If you have three levels of inheritance, eg BaseClass , SubClass and SubSubClass , an object initialized as new SubClass() only returns true for is BaseClass and is SubClass . Although SubSubClass derives from both of these, the object itself is not an instance of it, so is SubSubClass returns false.

An is expression evaluates to true if the provided expression is non-null, and the provided object can be cast to the provided type without causing an exception to be thrown.

Source

From MSDN :

An is expression evaluates to true if [...] expression can be cast to type

http://msdn.microsoft.com/en-us/library/scekt9xw%28v=vs.80%29.aspx

An is expression evaluates to true if the provided expression is non-null, and the provided object can be cast to the provided type without causing an exception to be thrown.

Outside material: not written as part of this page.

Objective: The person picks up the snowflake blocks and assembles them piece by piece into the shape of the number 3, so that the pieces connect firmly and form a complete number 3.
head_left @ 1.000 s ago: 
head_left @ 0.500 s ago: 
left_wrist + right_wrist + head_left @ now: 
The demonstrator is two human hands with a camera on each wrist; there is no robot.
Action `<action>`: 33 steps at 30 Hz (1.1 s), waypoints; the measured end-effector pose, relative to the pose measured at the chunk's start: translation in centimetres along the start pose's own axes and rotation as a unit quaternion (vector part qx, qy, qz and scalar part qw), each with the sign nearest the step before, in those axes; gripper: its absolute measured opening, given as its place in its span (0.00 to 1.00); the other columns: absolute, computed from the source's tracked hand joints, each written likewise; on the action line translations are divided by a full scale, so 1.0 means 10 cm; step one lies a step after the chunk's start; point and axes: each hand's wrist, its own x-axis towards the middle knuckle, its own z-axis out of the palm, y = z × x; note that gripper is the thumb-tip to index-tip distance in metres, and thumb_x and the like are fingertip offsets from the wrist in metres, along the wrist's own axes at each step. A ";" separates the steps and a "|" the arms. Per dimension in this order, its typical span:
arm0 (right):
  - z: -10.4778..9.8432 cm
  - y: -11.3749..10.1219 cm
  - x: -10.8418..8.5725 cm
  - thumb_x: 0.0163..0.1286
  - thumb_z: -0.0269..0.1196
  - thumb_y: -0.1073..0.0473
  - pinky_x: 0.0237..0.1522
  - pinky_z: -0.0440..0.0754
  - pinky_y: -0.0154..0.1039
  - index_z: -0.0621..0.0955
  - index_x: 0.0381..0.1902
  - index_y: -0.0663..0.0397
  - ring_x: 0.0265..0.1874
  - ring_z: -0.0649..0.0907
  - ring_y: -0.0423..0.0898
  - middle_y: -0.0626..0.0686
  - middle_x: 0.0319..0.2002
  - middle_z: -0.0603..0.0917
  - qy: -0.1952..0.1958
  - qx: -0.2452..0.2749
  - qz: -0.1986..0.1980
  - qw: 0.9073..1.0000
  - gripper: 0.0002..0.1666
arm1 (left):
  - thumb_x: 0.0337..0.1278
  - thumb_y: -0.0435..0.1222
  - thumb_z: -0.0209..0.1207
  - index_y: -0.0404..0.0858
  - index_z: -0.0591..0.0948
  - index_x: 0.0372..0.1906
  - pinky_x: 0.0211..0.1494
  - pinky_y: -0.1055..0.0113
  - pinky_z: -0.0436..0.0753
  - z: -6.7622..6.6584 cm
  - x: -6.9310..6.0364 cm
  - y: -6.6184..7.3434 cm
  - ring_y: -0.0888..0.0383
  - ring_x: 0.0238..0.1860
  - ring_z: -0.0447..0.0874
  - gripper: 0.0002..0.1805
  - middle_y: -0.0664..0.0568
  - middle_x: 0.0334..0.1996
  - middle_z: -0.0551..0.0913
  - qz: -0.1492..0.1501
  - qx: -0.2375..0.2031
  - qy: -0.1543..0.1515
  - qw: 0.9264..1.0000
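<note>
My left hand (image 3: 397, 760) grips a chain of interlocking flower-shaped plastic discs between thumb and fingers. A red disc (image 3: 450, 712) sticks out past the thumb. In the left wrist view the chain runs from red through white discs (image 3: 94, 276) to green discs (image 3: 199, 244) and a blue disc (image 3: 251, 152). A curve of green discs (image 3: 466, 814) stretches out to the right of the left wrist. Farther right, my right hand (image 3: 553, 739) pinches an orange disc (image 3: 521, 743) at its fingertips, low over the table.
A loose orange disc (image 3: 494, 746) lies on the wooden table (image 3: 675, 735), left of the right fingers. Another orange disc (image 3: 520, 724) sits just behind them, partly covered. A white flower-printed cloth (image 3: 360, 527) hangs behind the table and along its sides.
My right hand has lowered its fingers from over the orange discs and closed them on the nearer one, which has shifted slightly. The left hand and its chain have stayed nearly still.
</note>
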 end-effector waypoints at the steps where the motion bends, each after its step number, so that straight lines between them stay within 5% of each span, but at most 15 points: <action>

is indicate if the object can be casted to a class or interface.

If you have a BaseClass and a SubClass then:

var obj = new SubClass();

obj is SubClass returns true;

obj is BaseClass also returns true;

if(something is X) checks if the underlying type of something is X . This is significantly different from checking if a type supports casting to X since many types can support casts to X without being of type X .

Conversely the as operator attempts a conversion to a particular type and assigns null if source type is not within the inheritance chain of the target type.